Les relations très intimes qu'elle avait eues avec Rama avait accentué, chez Agnès son attirance vers les femmes, et son métier de coiffeuse la mettait sans cesse en relation avec des clientes notoirement lesbiennes certaines ayant dépassé largement la cinquantaine, Qui lui faisaient des propositions pour qu'elle vienne les coiffer à domicile. Mais elle se méfiait car, d'après une collègue qui en avait fait l'expérience, ce genre d'offres cachait, souvent, de pressantes sollicitations à vivre des pratiques sexuelles en duo et même en groupes, qui n'avaient rien à voir avec les shampooings, les mises en plis, les coupes et les couleurs.
Une fois, pourtant, elle se laissa attendrir par Jocelyne, l'une de ses jeunes clientes de vingt ans, aussi ravissante que souriante et qui se faisait couper les cheveux et coiffer comme un garçon ! A cause de la façon dont elle la regardait et des compliments qu'elle lui faisait, elle répondait aimablement, mais sans plus. Tout en se sentant troublée au fond d'elle même, en se souvenant de son expérience avec sa voisine de pupitre, au collège qui n'avait pas duré. Mais aussi et surtout, de sa relation de vacances avec Rama qui l'avait marquée, même si leur relation ne s'était pas bien terminée .
Lors d'une séance de coupe suivante, soudain Jocelyne fut incapable de se retenir plus longtemps. Elle parla à voix basse tout en la coiffant;
-"Agnès, celà fait des nuits que je ne dors plus à cause de vous. Qui êtes exactement la femme que je rêvais de rencontrer ! Je suis lesbienne et je vis avec une amie qui est d'accord pour que je vous parle: Je suis amoureuse de vous comme une folle et même si je sais que vous ne partagez pas mes élans, je vous supplie de m'accorder une soirée à partager en toute intimité ! Agnès, je vousaime !"
Troublée par une telle déclaration,elle ne savait pas quoi répondre.
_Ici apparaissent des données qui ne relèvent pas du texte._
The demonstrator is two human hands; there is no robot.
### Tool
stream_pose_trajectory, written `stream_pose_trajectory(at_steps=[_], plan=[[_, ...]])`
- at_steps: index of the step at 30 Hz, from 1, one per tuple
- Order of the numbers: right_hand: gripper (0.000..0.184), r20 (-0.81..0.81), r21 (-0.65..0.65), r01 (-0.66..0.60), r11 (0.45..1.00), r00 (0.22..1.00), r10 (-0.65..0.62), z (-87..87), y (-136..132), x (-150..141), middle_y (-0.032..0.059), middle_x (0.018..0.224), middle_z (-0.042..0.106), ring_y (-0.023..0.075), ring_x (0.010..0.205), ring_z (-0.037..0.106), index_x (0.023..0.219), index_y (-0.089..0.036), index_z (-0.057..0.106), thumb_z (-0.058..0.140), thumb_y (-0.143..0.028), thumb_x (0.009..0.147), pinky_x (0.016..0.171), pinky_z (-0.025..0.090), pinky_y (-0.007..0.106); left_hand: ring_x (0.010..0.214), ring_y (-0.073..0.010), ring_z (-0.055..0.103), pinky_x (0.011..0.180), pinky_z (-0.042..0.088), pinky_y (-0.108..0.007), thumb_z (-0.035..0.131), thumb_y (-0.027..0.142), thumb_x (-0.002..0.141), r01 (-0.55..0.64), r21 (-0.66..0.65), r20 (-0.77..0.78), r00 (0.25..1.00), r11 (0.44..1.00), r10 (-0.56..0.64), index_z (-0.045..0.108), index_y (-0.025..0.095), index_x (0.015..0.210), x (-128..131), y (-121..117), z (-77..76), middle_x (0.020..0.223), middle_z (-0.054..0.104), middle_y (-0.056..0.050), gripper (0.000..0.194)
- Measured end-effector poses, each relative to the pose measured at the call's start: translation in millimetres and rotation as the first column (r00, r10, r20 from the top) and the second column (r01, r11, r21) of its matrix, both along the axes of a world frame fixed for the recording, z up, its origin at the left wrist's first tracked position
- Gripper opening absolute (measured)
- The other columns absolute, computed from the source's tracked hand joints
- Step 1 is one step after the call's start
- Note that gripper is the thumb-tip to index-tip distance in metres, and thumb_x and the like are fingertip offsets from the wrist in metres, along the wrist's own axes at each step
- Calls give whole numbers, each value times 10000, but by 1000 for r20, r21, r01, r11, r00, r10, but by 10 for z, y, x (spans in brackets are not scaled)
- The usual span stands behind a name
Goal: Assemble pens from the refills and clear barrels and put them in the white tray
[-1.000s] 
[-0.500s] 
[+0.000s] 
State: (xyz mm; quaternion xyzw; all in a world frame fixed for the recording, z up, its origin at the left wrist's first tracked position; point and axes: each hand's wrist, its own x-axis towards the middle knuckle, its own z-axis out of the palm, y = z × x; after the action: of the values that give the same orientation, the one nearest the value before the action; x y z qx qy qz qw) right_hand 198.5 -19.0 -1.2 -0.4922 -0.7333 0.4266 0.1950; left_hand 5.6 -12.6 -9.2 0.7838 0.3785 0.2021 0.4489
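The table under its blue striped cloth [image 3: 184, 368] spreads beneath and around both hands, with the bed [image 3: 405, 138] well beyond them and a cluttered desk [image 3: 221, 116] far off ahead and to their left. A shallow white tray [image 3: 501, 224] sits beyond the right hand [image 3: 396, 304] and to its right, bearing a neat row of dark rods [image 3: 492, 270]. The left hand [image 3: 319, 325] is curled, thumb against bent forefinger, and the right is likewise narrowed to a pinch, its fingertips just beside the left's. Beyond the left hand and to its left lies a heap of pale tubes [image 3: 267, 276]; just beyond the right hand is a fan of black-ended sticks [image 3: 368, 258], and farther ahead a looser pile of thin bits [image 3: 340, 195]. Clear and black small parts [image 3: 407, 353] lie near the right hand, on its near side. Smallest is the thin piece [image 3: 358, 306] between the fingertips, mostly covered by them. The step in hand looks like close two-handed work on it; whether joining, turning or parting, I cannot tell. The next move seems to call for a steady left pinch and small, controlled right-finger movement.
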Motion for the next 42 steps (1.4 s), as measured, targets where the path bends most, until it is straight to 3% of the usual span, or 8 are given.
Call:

Même si elle était fort séduisante dans son style androgyne, Jocelyne ne lui inspirait pas de sentiments particuliers,mais seulement une certaine curiosité à l'idée de vivre avec une blanche, ce qu'elle avait vécu dans un cadre de vacances avec une noire !
-"Venez dîner chez moi, ce soir ou demain, je serai seule et nous pourrons bavarder tranquillement."
Agnès, de plus en plus troublée, avait accepté l'invitation pour le lendemain, et les yeux de Jocelyne avait flambé de bonheur. Le soir, allongée à côté de Maurice elle lui avait donné l'excuse d'un coup de main à donner à sa mère pour faire des confitures et rester dormir chez elle.
Arrivée devant la porte de Jocelyne, elle avait le coeur battant et faillit rebrousser chemin. La main tremblante elle sonna pourtant. En la voyant, Jocelyne rayonna, l'enlaça tendrement et la tutoya.
-"J'avais peur que tu changes d'avis et que tu ne viennes pas !"
Elle posa ses lèvres à la saignée du cou d'Agnès et les remonta pour effleurer celles de son invitée qui trouva douce cette caresse d'accueil, jetant le trouble dans son intimité, comme l'avaient déjà fait les baisers de Rama. Puis en la tenant par la main, Jocelyne l'entraîna vesr le canapé du séjpur.